I left my daughter with a bunch of strangers this morning. Kind of an odd experience, but not as upsetting as I might have thought. The folks at the daycare seem to know what they’re doing, and the whole scene inspired confidence.
This is teacher prep week, so Xy’s not quite back at work full time yet. She was going to do the drop-off herself, but decided last night that she was too likely to burst into tears. So it fell upon me, as it will regularly once school starts. I strapped her onto my chest and walked the four blocks. Didn’t integrate the bike into the routine yet. It was threatening rain, so I wanted my hands free for the umbrella. Didn’t need it, though.
Daycare is expensive. I’ve rented whole houses for less than we’ll pay per month. It certainly does make one look twice at the possibility of one parent staying home to care for the child. Garvey says he and his wife manage it; coincidentally I read (in Parade of all places) about another couple (from Indiana of all places) who are doing the same thing. In both cases, these folks are making ends meet with substantially less salary and a bigger mortgage and they’re not going into debt.

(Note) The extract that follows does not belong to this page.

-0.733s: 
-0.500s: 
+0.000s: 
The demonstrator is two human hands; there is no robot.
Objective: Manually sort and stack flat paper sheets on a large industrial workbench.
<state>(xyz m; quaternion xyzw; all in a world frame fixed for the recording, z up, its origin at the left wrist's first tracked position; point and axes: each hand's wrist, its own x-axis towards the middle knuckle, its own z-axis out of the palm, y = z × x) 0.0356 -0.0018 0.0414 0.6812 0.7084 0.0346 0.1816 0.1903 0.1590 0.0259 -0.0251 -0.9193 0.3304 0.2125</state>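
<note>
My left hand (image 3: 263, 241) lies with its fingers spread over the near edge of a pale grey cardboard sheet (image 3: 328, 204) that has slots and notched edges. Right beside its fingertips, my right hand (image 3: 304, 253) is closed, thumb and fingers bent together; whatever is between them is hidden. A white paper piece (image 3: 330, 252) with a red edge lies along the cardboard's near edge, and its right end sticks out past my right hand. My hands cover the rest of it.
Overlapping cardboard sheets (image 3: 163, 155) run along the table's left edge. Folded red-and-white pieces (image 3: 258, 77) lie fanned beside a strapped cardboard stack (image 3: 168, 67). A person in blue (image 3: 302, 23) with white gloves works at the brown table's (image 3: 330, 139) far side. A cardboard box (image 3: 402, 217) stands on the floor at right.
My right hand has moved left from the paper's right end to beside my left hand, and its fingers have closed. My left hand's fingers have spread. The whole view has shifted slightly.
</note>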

I don’t know how they do it. We don’t live an extravagant lifestyle. By my calculations, even if we cut out all luxuries — no internet, no Netflix, no alcohol, never eat at a restaurant — it still doesn’t add up to that much. I don’t know what else we could cut.
Anyway, those calculations will have to wait, because we’re committed to our present course for at least the next school year. Xy isn’t the type to welch on an obligation; she’s said she’ll teach this year, and so she shall. That means our daughter will be in the hands of others for a good portion of the day.
And I think she’ll enjoy it. She seems fairly happy and comfortable with strangers, and I suppose there’s some socialization value even at this young age.
But the next month may be a difficult transitional period.